AIM OF THE EXERCISE:
Starting at the line with "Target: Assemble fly" and going on through the line with "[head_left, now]", reproduce each line in the records below exactly and nothing more.

========================================================================

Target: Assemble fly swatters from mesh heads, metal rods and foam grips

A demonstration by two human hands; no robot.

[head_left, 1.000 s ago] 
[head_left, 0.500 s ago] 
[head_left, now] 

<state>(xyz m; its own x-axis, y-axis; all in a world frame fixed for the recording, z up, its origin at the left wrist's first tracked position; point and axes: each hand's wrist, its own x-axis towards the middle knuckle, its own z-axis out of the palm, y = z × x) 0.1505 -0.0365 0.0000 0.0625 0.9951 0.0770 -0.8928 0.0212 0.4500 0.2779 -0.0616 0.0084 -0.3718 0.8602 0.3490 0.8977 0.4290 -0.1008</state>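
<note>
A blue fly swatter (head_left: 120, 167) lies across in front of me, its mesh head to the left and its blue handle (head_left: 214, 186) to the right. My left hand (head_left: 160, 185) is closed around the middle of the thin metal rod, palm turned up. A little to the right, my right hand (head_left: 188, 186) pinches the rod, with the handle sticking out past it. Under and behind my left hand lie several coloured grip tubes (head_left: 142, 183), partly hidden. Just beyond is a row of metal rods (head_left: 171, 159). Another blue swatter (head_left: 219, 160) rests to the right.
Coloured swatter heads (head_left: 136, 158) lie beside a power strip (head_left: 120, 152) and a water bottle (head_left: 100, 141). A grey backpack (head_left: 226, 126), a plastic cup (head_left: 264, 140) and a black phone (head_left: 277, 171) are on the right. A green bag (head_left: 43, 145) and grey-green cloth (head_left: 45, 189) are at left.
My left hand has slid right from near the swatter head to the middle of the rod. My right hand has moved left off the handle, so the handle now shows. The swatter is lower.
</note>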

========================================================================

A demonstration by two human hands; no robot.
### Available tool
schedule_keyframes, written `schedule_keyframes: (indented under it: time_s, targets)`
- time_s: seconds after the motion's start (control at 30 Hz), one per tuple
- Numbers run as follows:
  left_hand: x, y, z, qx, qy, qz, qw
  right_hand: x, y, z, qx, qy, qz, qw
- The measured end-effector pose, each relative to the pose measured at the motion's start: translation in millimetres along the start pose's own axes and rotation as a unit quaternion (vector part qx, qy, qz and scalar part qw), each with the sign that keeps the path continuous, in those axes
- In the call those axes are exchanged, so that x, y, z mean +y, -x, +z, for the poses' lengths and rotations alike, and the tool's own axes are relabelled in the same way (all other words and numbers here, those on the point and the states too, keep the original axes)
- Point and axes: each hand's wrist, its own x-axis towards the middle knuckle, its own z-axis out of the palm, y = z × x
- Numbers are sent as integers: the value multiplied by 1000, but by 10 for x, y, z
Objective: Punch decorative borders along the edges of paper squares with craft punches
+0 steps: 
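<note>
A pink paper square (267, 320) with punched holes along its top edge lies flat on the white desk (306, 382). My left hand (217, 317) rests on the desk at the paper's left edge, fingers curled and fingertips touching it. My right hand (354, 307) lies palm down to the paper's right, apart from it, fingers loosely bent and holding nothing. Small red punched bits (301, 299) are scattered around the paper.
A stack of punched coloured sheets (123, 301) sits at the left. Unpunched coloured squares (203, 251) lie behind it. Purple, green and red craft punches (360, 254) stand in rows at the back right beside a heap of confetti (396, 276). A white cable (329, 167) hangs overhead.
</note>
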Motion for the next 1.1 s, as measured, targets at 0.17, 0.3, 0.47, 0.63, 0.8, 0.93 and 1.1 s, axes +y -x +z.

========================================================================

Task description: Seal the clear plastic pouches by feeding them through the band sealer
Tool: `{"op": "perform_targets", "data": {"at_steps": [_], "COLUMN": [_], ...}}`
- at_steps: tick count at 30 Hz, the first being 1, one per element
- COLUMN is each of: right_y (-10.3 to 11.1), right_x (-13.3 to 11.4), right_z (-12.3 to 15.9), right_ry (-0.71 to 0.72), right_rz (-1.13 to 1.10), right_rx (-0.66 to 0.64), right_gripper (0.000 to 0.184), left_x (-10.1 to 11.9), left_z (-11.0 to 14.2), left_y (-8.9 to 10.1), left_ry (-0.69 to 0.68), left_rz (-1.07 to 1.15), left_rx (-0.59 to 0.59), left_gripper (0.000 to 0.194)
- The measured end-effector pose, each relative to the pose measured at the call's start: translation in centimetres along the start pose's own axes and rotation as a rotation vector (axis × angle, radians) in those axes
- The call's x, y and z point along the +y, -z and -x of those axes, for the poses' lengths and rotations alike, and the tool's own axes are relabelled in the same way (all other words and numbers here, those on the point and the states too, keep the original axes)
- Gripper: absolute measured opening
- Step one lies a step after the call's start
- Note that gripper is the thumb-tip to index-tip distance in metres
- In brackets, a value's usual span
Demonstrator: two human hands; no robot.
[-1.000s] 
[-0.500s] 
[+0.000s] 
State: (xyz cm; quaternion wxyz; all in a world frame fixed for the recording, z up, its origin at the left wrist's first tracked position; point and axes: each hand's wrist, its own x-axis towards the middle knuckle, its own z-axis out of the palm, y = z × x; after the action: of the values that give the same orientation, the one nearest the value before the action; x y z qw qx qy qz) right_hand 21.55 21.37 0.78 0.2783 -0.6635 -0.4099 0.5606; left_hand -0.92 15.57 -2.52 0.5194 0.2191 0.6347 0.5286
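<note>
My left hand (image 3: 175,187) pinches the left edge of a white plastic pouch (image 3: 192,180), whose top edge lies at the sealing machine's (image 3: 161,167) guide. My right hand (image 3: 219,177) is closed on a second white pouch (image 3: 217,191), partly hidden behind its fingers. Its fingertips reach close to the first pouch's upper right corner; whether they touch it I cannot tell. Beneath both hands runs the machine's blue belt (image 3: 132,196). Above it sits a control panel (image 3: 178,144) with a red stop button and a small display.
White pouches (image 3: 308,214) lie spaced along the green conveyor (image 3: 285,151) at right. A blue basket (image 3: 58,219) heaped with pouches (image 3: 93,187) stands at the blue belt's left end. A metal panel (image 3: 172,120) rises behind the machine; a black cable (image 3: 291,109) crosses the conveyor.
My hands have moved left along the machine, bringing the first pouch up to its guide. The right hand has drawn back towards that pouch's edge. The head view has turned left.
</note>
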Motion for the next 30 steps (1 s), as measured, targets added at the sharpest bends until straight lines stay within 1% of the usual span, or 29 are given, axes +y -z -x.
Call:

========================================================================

TASK OUTPUT:
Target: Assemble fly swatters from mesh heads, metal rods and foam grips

A demonstration by two human hands; no robot.

[head_left, 1.000 s ago] 
[head_left, 0.500 s ago] 
[head_left, now] 

No more output is expected here.